# [EXERCISE AIM]
Please output the lines shown below exactly as they appear.

# [SOURCE DATA]
☆ ☆ ☆ ☆ ☆

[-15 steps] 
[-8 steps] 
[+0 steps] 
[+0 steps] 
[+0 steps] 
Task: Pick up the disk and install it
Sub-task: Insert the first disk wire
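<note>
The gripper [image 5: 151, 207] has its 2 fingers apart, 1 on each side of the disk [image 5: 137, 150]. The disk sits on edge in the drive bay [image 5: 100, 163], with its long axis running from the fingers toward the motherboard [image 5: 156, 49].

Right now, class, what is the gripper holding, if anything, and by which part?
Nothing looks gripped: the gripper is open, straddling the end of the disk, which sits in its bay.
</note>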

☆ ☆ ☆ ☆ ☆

# [SOLUTION FOR THIS TASK]
[-15 steps] 
[-8 steps] 
[+0 steps] 
[+0 steps] 
[+0 steps] 
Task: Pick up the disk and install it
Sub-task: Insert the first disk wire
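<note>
The gripper [image 5: 151, 207] has its 2 fingers apart, 1 on each side of the disk [image 5: 137, 150]. The disk sits on edge in the drive bay [image 5: 100, 163], with its long axis running from the fingers toward the motherboard [image 5: 156, 49].

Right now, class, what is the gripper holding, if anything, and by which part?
Nothing looks gripped: the gripper is open, straddling the end of the disk, which sits in its bay.
</note>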

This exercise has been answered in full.